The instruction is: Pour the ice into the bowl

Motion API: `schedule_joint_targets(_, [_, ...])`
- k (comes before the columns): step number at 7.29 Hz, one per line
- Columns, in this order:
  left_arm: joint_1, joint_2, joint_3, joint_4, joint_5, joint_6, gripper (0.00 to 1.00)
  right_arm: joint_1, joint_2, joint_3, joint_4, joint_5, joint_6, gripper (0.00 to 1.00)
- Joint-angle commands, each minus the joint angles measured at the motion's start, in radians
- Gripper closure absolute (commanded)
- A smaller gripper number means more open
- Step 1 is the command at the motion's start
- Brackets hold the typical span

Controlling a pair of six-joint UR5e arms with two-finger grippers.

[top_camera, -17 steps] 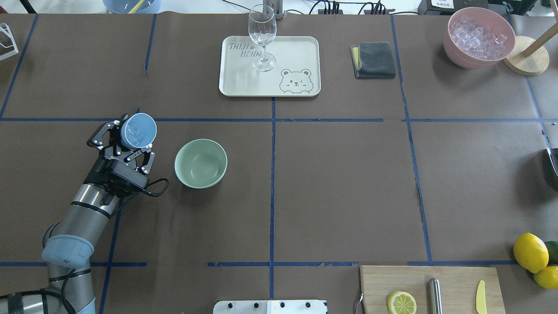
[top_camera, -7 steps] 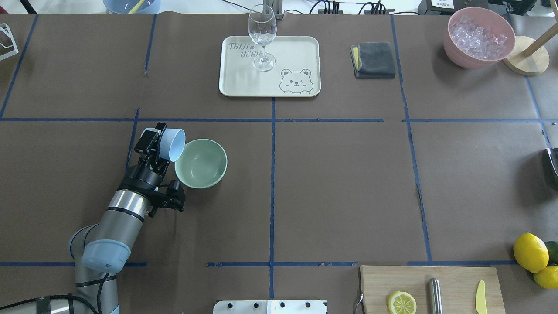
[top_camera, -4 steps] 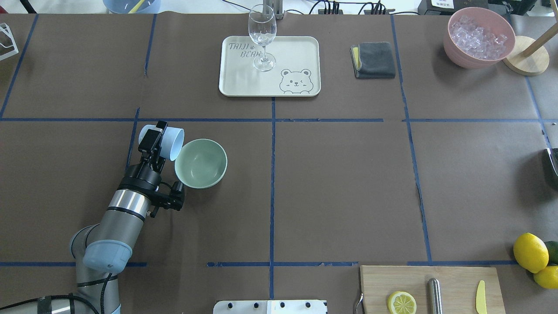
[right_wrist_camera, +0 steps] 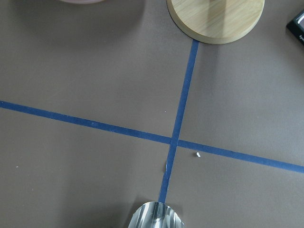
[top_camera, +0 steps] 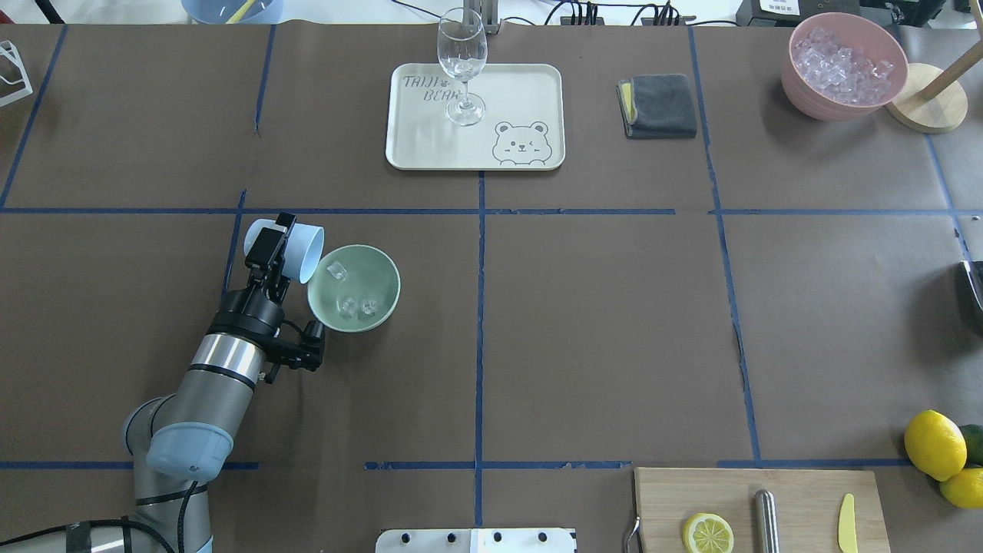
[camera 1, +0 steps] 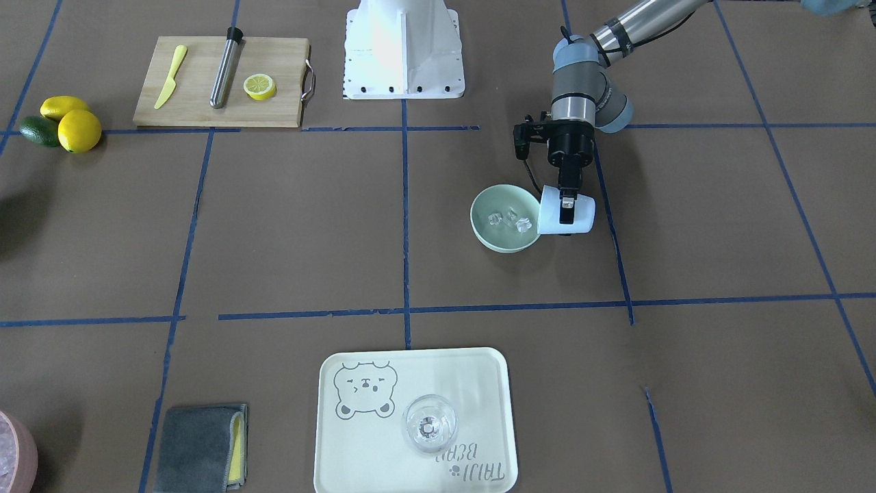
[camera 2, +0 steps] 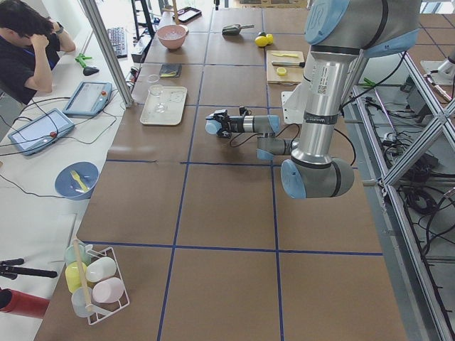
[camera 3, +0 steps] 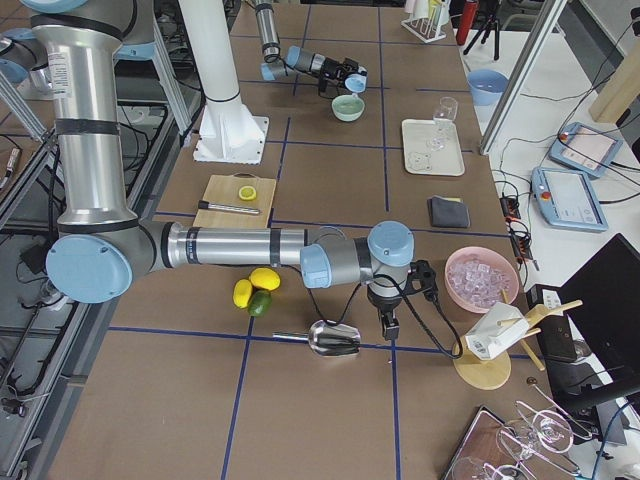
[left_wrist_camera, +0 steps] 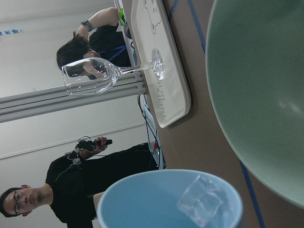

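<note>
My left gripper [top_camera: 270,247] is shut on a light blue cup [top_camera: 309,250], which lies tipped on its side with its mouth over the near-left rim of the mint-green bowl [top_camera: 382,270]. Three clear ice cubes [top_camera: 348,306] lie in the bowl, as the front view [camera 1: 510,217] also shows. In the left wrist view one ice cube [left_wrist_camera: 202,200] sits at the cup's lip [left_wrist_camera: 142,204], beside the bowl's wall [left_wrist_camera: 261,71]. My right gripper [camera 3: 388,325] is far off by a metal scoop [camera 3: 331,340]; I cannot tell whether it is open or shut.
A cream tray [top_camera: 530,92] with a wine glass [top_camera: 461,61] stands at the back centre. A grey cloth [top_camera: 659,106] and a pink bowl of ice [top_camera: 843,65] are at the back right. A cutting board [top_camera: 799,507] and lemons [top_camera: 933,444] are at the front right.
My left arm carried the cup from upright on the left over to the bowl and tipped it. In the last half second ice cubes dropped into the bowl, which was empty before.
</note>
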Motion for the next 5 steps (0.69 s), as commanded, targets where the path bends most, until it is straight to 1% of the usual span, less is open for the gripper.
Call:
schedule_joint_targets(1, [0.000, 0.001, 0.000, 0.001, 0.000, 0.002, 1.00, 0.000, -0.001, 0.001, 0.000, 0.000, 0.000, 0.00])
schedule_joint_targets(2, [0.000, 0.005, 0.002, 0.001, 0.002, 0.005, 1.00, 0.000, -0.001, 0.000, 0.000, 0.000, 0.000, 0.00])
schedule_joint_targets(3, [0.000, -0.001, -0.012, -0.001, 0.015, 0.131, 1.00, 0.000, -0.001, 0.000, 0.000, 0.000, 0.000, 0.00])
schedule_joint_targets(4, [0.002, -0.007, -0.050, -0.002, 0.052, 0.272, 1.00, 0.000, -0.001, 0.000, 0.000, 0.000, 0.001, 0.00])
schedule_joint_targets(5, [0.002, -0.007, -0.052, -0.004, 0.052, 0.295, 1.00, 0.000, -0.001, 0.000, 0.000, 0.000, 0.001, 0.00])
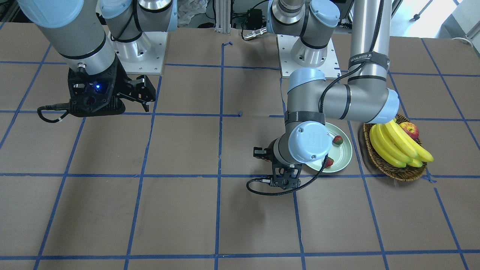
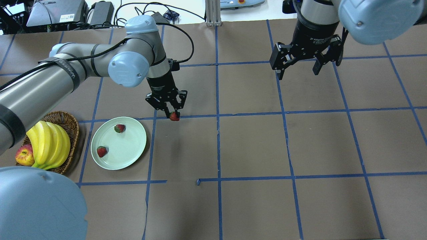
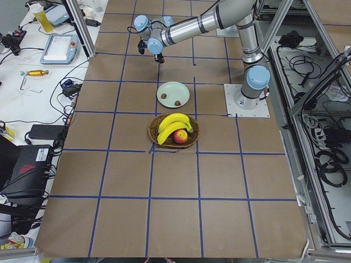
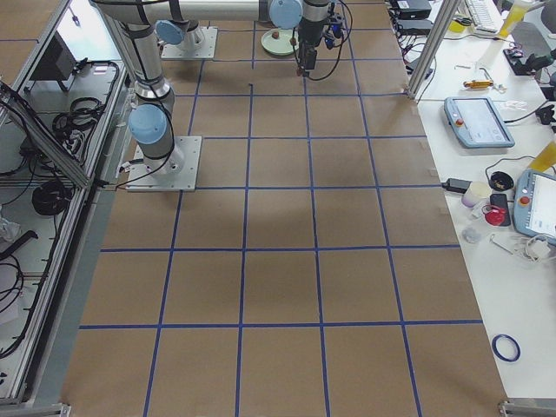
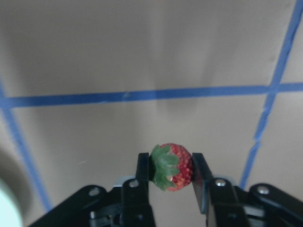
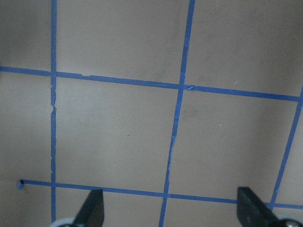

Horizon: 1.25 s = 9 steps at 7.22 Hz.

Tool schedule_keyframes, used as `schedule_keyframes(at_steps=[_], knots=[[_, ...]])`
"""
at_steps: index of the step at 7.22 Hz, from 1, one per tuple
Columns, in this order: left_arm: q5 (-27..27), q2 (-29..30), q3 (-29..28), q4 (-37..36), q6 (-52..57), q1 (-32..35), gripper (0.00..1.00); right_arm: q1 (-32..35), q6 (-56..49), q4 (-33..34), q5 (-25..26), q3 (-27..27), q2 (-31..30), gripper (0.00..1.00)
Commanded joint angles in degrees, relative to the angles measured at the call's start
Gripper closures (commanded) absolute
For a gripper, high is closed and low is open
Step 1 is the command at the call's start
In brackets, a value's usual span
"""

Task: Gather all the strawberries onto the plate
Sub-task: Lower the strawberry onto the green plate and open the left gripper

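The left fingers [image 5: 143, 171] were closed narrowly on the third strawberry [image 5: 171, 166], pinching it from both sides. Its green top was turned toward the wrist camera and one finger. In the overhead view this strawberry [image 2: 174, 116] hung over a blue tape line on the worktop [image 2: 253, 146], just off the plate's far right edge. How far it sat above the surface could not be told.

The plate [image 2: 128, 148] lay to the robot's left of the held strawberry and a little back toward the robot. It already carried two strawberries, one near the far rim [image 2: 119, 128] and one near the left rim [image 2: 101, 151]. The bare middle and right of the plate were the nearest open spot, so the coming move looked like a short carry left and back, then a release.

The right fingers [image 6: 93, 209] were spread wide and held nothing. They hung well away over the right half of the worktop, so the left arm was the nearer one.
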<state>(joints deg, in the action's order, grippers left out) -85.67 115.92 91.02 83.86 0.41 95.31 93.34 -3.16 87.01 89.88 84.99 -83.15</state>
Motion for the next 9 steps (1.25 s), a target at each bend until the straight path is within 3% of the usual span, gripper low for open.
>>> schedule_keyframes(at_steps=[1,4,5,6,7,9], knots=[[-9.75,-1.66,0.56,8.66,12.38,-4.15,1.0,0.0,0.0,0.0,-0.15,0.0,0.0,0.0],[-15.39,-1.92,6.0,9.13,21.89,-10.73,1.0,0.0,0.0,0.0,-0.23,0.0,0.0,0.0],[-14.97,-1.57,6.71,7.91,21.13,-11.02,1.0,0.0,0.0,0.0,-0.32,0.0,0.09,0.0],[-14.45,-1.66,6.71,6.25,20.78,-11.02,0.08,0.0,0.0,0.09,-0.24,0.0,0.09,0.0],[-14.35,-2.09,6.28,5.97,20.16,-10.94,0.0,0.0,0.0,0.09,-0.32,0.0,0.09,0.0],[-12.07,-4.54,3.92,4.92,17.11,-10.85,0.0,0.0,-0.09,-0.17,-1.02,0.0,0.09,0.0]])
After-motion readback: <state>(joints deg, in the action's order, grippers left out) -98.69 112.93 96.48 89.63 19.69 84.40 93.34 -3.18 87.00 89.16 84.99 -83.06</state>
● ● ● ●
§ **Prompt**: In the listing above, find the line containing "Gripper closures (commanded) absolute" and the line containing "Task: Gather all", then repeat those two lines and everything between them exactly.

§ **Answer to this exercise**:
Gripper closures (commanded) absolute
For a gripper, high is closed and low is open
Step 1 is the command at the call's start
In brackets, a value's usual span
"""

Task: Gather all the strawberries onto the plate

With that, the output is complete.